Expired - Fee Related
Application number
JP63271834A
Other languages
Japanese (ja)
Other versions
JPH02118598A (en
Inventor
聡史 宇佐
Original Assignee
ヤマハ株式会社
Priority date (The priority date is an assumption and is not a legal conclusion. Google has not performed a legal analysis and makes no representation as to the accuracy of the date listed.)
Filing date
Publication date
Application filed by ヤマハ株式会社 filed Critical ヤマハ株式会社
Priority to JP63271834A priority Critical patent/JP2808617B2/en
Publication of JPH02118598A publication Critical patent/JPH02118598A/en
Priority claimed from US07/703,370 external-priority patent/US5189242A/en
Application granted granted Critical
Publication of JP2808617B2 publication Critical patent/JP2808617B2/en
Anticipated expiration legal-status Critical
Expired - Fee Related legal-status Critical Current

Links

Classifications

    • GPHYSICS
    • G10MUSICAL INSTRUMENTS; ACOUSTICS
    • G10HELECTROPHONIC MUSICAL INSTRUMENTS
    • G10H3/00Instruments in which the tones are generated by electromechanical means
    • G10H3/12Instruments in which the tones are generated by electromechanical means using mechanical resonant generators, e.g. strings or percussive instruments, the tones of which are picked up by electromechanical transducers, the electrical signals being further manipulated or amplified and subsequently converted to sound by a loudspeaker or equivalent instrument
    • G10H3/24Instruments in which the tones are generated by electromechanical means using mechanical resonant generators, e.g. strings or percussive instruments, the tones of which are picked up by electromechanical transducers, the electrical signals being further manipulated or amplified and subsequently converted to sound by a loudspeaker or equivalent instrument incorporating feedback means, e.g. acoustic
    • G10H3/26Instruments in which the tones are generated by electromechanical means using mechanical resonant generators, e.g. strings or percussive instruments, the tones of which are picked up by electromechanical transducers, the electrical signals being further manipulated or amplified and subsequently converted to sound by a loudspeaker or equivalent instrument incorporating feedback means, e.g. acoustic using electric feedback
    • YGENERAL TAGGING OF NEW TECHNOLOGICAL DEVELOPMENTS; GENERAL TAGGING OF CROSS-SECTIONAL TECHNOLOGIES SPANNING OVER SEVERAL SECTIONS OF THE IPC; TECHNICAL SUBJECTS COVERED BY FORMER USPC CROSS-REFERENCE ART COLLECTIONS [XRACs] AND DIGESTS
    • Y10TECHNICAL SUBJECTS COVERED BY FORMER USPC
    • Y10STECHNICAL SUBJECTS COVERED BY FORMER USPC CROSS-REFERENCE ART COLLECTIONS [XRACs] AND DIGESTS
    • Y10S84/00Music
    • Y10S84/10Feedback

Description

The present invention relates to an electronic musical instrument to which vibrations are transmitted during a performance.

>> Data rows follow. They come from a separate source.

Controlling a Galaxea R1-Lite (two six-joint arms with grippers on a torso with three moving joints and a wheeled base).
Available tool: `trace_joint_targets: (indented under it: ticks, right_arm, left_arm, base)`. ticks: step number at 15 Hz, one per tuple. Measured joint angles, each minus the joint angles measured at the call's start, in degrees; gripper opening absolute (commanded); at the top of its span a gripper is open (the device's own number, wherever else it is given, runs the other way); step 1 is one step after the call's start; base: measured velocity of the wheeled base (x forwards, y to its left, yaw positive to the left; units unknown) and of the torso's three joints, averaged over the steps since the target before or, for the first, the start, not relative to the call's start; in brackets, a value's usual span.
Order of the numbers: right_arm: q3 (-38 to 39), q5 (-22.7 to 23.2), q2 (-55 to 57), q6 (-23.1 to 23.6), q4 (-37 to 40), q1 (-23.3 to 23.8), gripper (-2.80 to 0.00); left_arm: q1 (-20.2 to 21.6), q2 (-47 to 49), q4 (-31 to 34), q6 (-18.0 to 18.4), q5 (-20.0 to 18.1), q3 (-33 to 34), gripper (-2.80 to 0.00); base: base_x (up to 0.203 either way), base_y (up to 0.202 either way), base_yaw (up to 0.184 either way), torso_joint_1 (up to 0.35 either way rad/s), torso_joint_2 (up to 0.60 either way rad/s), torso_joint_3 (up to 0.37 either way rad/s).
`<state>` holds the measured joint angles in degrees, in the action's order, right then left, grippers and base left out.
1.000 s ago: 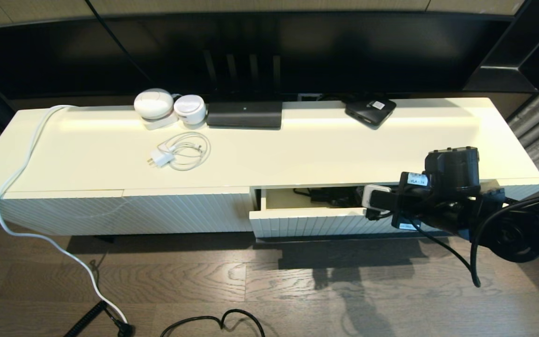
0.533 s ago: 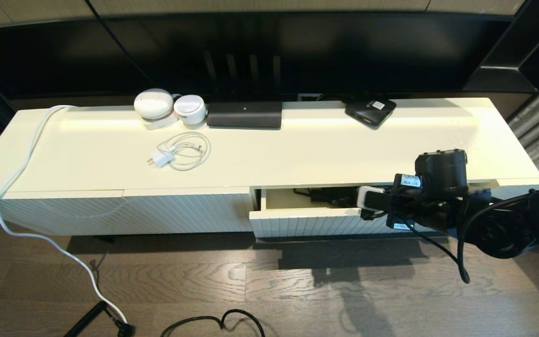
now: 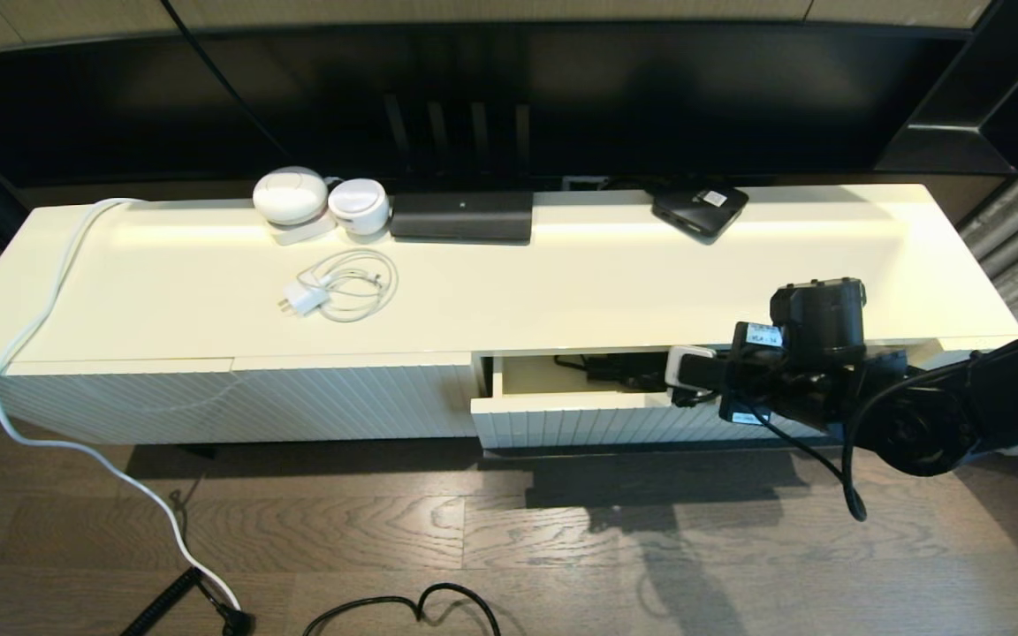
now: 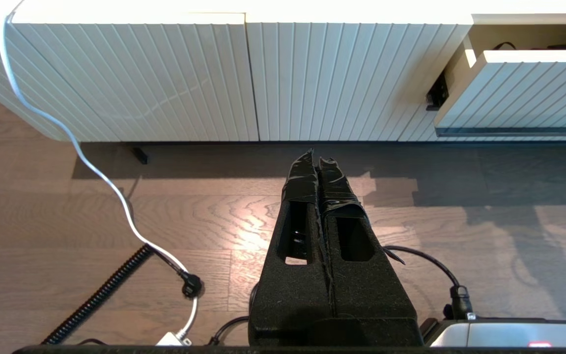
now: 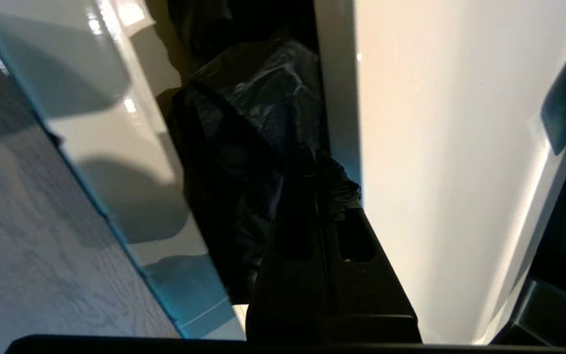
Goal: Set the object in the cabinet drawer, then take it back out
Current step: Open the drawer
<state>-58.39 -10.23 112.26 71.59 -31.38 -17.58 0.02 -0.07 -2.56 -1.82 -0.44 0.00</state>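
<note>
The cabinet drawer [image 3: 580, 420] stands partly pulled out at the cabinet's right half, its ribbed front also in the left wrist view [image 4: 519, 88]. The object, a black folding umbrella [image 3: 624, 371], lies inside it, with bunchy fabric filling the gap [image 5: 253, 123]. My right gripper [image 5: 320, 162] hangs over the drawer's opening, shut, its tips against the fabric. I cannot tell whether any fabric is pinched. My left gripper [image 4: 317, 157] is shut and empty, low above the wooden floor in front of the cabinet.
On the cabinet top sit two white round devices [image 3: 290, 196], a coiled white charger cable [image 3: 337, 287], a long black device [image 3: 461, 215] and a flat black box [image 3: 700, 210]. A white cord [image 3: 41, 318] drapes over the left end to the floor.
My right arm has shifted left and a little toward the cabinet, over the open drawer. The drawer and the things on top have not moved.
</note>
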Motion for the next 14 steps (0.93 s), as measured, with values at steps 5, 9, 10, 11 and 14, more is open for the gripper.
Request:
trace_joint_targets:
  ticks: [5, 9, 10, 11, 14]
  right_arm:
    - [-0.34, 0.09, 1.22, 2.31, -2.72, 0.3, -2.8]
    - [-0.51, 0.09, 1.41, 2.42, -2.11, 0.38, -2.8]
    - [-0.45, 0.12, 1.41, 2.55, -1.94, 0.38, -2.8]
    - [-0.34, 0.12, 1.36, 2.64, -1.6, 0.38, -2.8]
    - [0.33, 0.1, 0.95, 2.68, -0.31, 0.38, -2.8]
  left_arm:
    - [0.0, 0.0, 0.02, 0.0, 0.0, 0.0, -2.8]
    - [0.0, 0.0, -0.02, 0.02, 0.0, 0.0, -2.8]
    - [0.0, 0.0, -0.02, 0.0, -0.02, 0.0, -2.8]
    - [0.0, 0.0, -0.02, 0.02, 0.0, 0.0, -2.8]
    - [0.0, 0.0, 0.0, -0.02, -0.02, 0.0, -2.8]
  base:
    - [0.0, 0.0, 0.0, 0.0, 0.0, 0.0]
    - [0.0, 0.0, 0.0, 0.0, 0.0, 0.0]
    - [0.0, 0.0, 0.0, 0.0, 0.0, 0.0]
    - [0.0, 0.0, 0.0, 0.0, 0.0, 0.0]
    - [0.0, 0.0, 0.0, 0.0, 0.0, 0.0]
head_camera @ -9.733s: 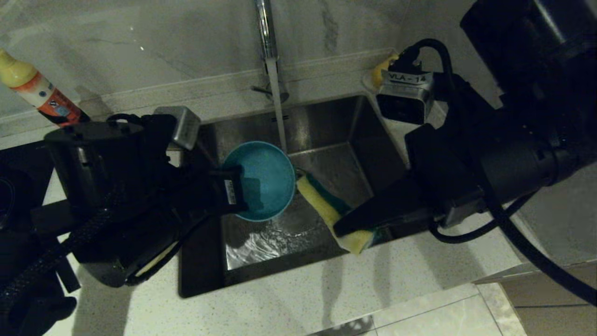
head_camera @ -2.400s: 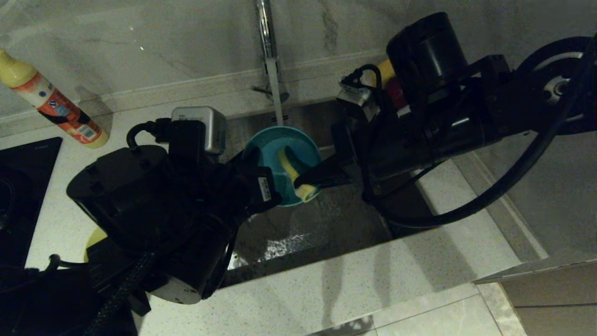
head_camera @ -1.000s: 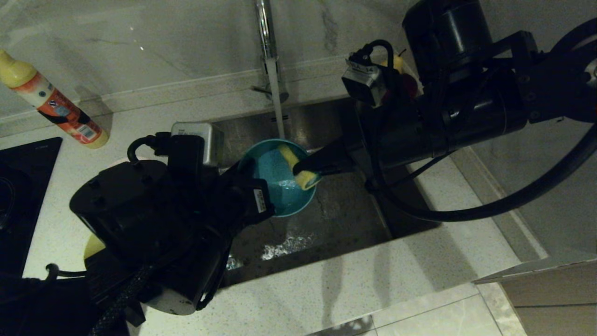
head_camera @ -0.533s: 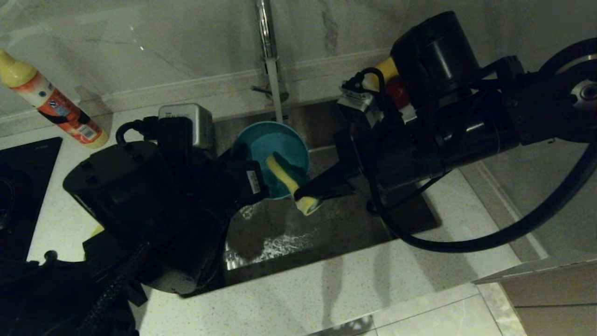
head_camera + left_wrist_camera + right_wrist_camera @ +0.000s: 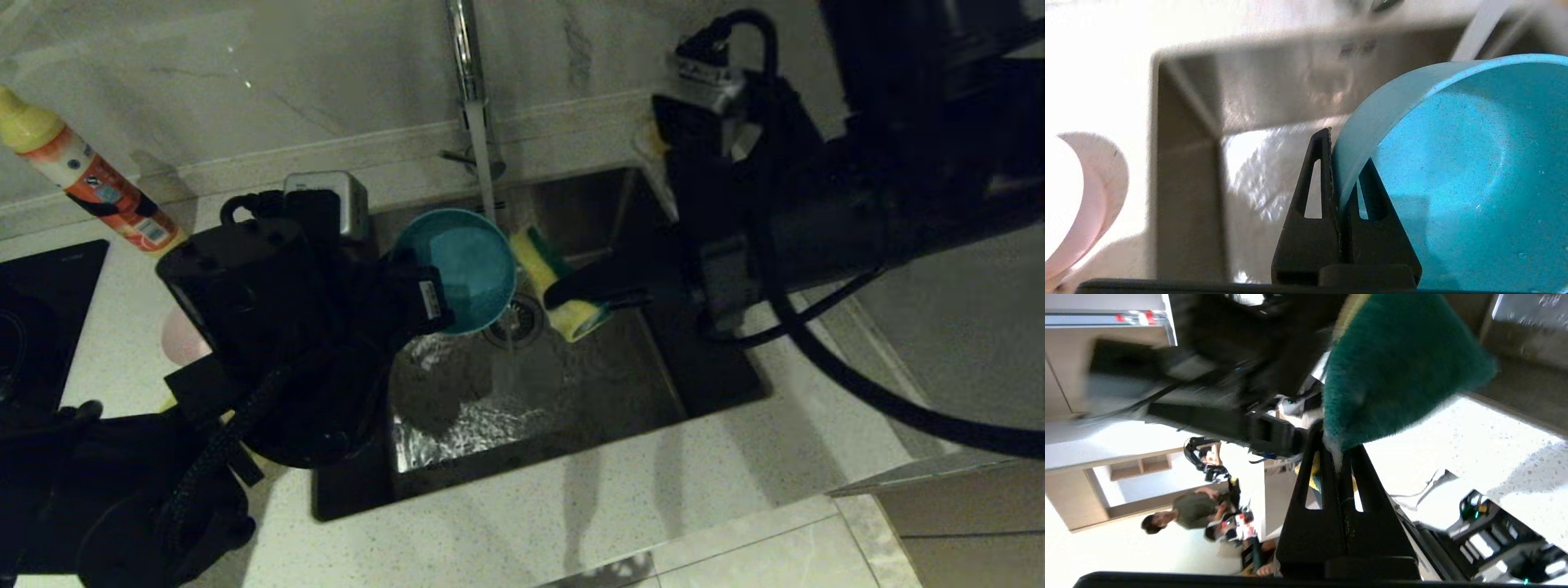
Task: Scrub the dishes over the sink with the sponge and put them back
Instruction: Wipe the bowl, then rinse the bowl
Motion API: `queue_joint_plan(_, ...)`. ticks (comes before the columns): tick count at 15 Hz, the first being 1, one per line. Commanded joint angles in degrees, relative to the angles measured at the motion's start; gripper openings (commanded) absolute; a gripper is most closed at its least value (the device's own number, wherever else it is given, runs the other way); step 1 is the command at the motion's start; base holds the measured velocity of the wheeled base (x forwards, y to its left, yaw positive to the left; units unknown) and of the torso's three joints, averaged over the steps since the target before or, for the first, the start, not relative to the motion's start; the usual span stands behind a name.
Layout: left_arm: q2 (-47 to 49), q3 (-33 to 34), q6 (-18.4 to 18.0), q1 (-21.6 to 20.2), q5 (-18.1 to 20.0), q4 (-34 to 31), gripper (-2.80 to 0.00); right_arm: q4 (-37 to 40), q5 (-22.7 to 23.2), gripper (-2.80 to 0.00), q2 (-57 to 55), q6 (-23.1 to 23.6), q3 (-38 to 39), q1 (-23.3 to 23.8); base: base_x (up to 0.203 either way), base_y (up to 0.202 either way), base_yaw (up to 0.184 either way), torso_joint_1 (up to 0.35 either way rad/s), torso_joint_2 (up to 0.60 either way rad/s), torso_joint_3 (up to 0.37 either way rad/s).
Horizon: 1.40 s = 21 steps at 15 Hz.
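Note:
A light blue bowl (image 5: 457,265) hangs tilted over the sink (image 5: 571,392), just left of the running water. My left gripper (image 5: 420,302) is shut on the bowl's rim, one finger inside the wall and one outside (image 5: 1337,163). The bowl (image 5: 1453,171) looks empty inside. Right of the bowl, and apart from it, is the yellow and green sponge (image 5: 559,282), pinched at one end by my shut right gripper (image 5: 571,298). The sponge's green side (image 5: 1396,371) fills the right wrist view above the gripper (image 5: 1337,445). A pink bowl (image 5: 181,339) sits on the counter to the left.
The chrome tap (image 5: 464,57) runs water down to the drain strainer (image 5: 516,320). A detergent bottle (image 5: 90,184) lies at the back left and a black hob (image 5: 41,286) at the far left. The pink bowl (image 5: 1086,196) shows beside the sink's edge.
The sponge has come out of the blue bowl and now sits to its right, as the right arm drew back. The left arm has shifted the bowl slightly left and tipped it.

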State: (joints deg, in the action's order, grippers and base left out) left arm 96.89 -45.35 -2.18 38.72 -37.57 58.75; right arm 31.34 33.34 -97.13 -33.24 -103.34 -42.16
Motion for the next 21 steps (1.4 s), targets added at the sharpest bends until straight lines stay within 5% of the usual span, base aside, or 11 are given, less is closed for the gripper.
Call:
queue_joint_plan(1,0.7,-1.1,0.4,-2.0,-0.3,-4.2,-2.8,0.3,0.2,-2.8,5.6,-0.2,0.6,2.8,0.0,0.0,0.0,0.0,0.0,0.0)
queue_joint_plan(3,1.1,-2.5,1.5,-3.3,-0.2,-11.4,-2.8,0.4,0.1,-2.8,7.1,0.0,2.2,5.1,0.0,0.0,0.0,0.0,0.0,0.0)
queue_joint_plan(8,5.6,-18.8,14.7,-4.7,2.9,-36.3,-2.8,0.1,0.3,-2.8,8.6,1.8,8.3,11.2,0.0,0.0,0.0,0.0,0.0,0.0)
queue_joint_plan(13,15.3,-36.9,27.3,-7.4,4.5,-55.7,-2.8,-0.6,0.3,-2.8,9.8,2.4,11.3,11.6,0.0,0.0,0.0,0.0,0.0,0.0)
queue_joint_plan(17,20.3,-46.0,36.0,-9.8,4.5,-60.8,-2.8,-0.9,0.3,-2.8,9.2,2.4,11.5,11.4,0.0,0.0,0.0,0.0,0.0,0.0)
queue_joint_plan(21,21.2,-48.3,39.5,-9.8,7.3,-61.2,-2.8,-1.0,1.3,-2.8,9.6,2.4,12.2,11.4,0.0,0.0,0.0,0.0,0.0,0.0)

(B) Conventional technology Musical instruments can be roughly classified into electronic musical instruments and natural musical instruments. The main difference between the two lies in the sound source. That is,
The sound source of an electronic musical instrument is constituted by an electronic circuit, while the sound source of a natural musical instrument is a vibrator such as a string or a lead. For example, the vibration of a string is a sound source in a piano or a guitar, the vibration of a lead is a sound source in a woodwind instrument such as a clarinet, and the vibration of a lip is a sound source in a brass instrument such as a trumpet.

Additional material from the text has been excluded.